Extract from the listing each line in which the word "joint" appears.
*** Provided material Section Begins ***
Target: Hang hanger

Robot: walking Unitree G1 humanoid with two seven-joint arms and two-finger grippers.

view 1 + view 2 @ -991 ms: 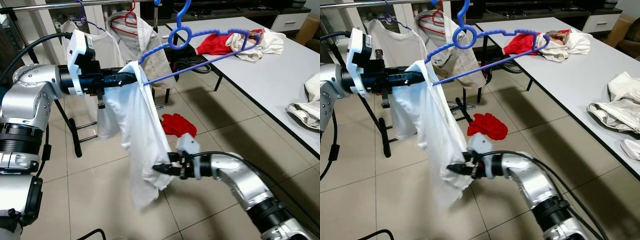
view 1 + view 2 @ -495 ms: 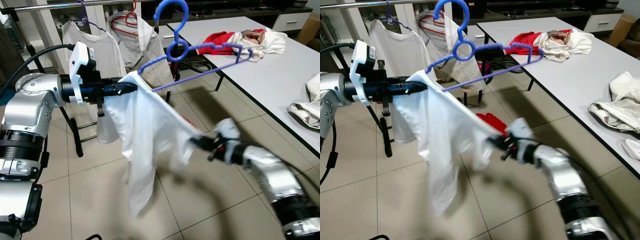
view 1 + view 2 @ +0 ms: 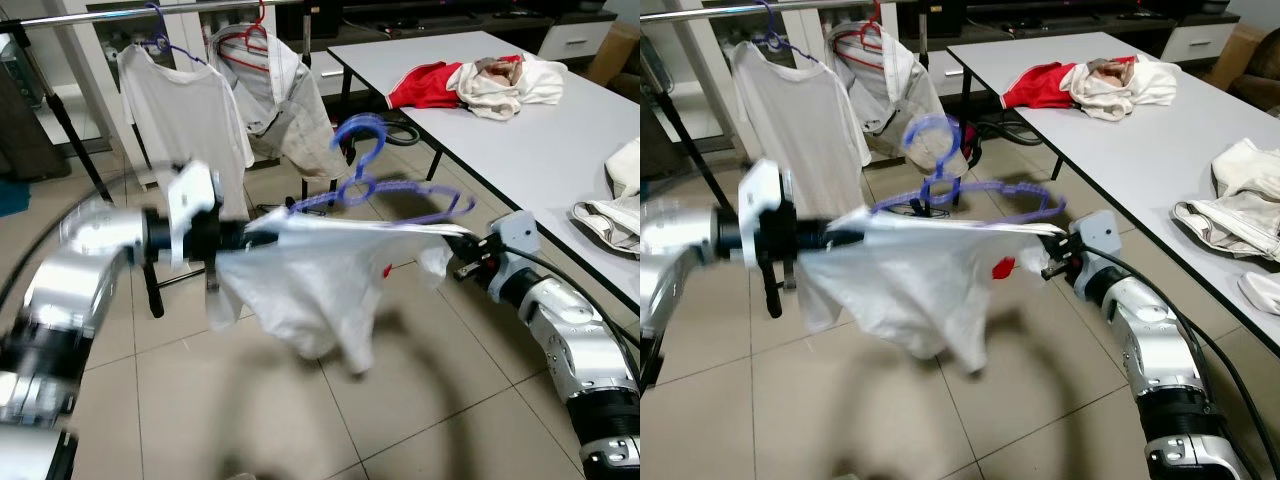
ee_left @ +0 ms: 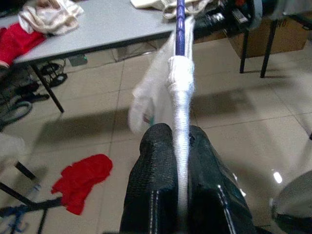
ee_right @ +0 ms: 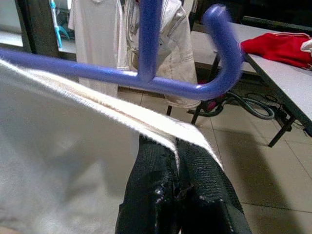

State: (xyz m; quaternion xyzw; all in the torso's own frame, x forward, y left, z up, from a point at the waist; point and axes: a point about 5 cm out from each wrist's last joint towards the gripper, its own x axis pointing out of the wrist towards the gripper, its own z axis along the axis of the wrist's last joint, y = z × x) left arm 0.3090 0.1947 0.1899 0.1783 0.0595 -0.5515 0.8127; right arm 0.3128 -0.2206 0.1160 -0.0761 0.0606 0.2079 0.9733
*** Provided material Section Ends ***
> _Written response_
Robot: walking Unitree G1 humanoid with two seven-joint arms and two-finger grippers.
State: (xyz m; quaternion xyzw; all in the torso's own frame, x forward, y left, z up, from a point at the waist; point and axes: a point about 5 cm out from each wrist's last joint towards the gripper, its own x axis pointing out of the wrist towards the gripper, its own z axis along the axis of the wrist's last joint, y = z × x) left arm 0.3090 0.1947 0.1899 0.1783 0.0595 -0.5515 0.8127; right arm 0.3128 -0.2206 0.1160 -0.0761 0.0606 0.2079 0.9733

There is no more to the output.